To do – Copy exactly the stretch of data below from the line with "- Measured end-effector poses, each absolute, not" through the line with "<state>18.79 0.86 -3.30", including both of those lines.

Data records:

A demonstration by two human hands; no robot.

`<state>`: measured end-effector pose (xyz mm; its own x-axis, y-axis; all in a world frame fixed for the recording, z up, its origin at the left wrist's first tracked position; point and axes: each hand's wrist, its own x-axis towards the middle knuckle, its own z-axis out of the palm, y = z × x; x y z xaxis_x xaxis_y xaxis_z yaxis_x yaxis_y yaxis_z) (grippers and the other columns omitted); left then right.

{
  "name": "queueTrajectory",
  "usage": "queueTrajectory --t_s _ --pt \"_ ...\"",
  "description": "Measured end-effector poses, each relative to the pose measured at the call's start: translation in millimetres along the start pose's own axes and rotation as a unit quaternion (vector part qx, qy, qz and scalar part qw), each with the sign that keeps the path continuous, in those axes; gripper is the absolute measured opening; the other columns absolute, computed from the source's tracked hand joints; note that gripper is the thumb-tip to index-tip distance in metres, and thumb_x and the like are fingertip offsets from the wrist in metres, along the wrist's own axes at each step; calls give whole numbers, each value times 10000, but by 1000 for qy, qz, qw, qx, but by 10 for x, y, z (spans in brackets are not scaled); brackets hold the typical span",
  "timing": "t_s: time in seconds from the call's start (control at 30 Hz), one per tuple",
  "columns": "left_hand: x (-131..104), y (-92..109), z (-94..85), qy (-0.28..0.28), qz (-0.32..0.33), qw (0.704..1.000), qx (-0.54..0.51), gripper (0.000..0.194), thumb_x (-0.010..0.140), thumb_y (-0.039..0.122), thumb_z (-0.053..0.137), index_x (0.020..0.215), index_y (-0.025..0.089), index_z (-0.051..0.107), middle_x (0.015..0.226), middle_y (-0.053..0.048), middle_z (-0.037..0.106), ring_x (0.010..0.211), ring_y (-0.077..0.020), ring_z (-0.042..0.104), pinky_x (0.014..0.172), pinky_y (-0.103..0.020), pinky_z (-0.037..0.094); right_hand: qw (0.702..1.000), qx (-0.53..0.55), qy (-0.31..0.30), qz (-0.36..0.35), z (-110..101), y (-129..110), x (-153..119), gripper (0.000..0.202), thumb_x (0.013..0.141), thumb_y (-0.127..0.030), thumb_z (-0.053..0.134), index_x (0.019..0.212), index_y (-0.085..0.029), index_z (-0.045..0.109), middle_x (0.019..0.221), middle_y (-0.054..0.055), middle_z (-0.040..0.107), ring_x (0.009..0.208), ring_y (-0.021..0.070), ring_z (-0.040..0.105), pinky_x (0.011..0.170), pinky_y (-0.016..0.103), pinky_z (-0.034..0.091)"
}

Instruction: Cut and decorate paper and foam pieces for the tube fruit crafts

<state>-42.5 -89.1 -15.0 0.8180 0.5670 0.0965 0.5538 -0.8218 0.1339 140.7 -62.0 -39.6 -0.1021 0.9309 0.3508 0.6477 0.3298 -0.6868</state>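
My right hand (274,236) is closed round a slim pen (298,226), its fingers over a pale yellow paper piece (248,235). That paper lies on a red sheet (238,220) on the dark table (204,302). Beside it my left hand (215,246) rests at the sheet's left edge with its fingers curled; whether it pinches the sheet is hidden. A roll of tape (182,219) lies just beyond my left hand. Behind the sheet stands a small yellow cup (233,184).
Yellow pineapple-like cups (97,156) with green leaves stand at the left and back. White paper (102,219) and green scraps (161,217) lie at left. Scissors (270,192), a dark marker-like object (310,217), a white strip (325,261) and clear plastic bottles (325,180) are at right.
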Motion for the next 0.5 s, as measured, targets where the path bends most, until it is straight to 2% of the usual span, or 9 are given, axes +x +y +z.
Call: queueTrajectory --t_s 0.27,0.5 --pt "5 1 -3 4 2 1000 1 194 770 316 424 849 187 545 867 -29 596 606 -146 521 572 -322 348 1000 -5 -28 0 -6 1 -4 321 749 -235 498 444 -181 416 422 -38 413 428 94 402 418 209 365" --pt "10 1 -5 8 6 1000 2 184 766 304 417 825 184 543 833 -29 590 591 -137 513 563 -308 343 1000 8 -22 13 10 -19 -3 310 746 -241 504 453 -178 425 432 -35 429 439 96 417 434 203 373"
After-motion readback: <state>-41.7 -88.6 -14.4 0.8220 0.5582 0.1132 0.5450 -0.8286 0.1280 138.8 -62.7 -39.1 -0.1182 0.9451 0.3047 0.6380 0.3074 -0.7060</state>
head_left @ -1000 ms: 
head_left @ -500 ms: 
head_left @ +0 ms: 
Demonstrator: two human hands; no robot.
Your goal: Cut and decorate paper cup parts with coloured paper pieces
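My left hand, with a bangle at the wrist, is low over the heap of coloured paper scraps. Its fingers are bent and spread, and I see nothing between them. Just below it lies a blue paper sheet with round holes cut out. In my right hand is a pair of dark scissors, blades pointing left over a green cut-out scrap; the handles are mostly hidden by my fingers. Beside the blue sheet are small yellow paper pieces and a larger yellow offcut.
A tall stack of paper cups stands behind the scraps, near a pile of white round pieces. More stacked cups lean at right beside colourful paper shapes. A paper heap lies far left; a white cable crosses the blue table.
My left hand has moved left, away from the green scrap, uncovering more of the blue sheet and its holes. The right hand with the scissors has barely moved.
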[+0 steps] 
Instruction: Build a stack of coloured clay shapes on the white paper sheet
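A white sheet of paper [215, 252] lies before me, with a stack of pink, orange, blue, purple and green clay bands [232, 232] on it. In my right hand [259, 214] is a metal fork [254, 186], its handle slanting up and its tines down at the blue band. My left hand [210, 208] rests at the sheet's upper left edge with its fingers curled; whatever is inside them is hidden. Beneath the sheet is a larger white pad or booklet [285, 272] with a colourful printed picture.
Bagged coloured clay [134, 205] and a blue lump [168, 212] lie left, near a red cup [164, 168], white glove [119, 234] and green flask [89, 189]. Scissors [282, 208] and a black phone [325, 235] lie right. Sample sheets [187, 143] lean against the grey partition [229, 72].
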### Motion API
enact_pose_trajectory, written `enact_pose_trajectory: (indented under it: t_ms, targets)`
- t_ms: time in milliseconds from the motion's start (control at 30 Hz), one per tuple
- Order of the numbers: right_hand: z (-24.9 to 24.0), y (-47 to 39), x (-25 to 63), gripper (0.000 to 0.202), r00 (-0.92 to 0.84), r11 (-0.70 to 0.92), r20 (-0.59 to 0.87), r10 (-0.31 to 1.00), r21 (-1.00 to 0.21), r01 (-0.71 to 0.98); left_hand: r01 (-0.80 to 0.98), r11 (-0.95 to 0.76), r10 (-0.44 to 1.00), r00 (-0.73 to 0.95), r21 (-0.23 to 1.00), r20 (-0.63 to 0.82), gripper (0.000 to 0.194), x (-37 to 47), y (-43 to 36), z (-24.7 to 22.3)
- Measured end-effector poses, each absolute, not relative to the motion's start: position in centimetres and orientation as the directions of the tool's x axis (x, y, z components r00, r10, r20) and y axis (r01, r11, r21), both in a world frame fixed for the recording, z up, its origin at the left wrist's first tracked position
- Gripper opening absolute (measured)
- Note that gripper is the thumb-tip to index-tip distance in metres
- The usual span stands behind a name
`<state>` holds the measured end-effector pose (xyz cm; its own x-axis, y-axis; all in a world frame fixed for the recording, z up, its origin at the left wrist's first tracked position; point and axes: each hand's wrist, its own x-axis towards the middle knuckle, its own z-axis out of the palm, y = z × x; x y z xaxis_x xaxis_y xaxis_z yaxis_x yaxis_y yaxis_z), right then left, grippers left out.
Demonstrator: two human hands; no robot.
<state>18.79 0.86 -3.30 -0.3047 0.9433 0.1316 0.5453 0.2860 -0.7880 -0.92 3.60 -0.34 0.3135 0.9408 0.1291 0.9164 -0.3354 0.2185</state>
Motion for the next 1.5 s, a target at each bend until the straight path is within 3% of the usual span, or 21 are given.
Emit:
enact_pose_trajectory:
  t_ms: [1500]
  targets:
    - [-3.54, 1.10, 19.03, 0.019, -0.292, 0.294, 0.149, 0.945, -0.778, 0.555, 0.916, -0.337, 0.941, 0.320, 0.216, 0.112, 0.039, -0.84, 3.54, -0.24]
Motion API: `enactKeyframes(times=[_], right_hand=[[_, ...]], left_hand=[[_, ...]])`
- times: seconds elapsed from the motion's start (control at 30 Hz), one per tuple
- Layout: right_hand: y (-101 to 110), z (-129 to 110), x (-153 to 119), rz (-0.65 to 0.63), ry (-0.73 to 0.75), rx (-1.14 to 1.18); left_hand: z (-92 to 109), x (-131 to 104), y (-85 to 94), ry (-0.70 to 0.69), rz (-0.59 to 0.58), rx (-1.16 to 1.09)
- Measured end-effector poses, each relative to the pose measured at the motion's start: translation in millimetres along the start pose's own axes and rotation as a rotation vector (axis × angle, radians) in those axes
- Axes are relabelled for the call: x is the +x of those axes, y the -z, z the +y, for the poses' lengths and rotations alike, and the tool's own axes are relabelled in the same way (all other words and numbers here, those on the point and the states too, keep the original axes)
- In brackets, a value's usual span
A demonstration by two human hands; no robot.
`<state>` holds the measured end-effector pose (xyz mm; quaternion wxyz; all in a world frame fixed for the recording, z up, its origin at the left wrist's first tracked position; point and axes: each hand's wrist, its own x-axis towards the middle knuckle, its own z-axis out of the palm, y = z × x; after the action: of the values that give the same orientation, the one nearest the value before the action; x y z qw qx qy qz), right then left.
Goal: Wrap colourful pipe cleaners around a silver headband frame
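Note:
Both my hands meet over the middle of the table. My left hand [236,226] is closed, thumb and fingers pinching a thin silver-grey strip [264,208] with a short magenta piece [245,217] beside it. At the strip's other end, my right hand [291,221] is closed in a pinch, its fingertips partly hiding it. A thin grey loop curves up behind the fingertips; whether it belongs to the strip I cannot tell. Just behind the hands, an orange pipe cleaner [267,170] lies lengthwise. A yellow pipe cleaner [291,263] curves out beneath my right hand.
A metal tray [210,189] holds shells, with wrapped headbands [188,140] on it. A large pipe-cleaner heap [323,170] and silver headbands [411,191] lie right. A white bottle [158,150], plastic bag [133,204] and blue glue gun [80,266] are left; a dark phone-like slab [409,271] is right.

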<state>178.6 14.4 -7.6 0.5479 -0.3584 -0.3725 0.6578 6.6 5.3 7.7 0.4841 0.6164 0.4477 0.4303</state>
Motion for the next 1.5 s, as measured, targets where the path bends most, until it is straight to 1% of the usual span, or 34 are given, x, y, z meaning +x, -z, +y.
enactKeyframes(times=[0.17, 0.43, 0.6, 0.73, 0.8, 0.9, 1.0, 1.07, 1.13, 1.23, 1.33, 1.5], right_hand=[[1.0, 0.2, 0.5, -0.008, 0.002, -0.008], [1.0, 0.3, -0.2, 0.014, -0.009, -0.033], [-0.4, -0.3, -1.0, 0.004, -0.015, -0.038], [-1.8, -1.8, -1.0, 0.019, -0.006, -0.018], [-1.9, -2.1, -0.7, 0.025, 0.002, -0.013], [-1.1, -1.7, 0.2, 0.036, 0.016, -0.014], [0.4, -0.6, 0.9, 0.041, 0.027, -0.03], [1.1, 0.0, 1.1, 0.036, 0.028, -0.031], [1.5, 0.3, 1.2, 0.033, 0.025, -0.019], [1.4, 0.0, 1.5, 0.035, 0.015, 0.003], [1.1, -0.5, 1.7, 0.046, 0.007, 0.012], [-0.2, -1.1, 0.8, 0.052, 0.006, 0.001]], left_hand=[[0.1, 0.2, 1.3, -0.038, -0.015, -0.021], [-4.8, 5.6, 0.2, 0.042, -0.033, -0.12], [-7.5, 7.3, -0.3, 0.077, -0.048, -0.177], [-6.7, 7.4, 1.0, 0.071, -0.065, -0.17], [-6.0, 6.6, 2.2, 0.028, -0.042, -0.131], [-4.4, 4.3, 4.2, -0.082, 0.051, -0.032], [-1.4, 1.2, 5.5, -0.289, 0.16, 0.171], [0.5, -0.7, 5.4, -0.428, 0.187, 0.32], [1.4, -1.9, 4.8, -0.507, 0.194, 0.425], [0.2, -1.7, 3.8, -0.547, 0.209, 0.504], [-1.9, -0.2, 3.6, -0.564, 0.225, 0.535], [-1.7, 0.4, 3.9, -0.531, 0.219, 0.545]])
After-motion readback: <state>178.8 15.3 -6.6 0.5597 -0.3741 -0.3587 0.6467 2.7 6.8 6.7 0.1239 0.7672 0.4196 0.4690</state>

Task output –
- Measured end-effector poses, each absolute, not relative to the motion's start: position in centimetres and orientation as the directions of the tool's x axis (x, y, z components r00, r10, r20) and y axis (r01, r11, r21), both in a world frame fixed for the recording, z up, its origin at the left wrist's first tracked position
- Gripper opening absolute (measured)
- Note that gripper is the thumb-tip to index-tip distance in metres
- The usual span stands behind a name
`<state>` holds the measured end-effector pose (xyz cm; its own x-axis, y-axis; all in a world frame fixed for the recording, z up, its origin at the left wrist's first tracked position; point and axes: each hand's wrist, its own x-axis towards the middle knuckle, its own z-axis out of the palm, y = z × x; x y z xaxis_x xaxis_y xaxis_z yaxis_x yaxis_y yaxis_z), right then left, grippers left out.
Demonstrator: two human hands; no robot.
<state>18.79 0.86 -3.30 -0.3047 0.9433 0.1316 0.5453 0.2860 -0.7880 -0.92 3.60 -0.34 0.3135 0.9408 0.1291 0.9164 -0.3354 0.2185</state>

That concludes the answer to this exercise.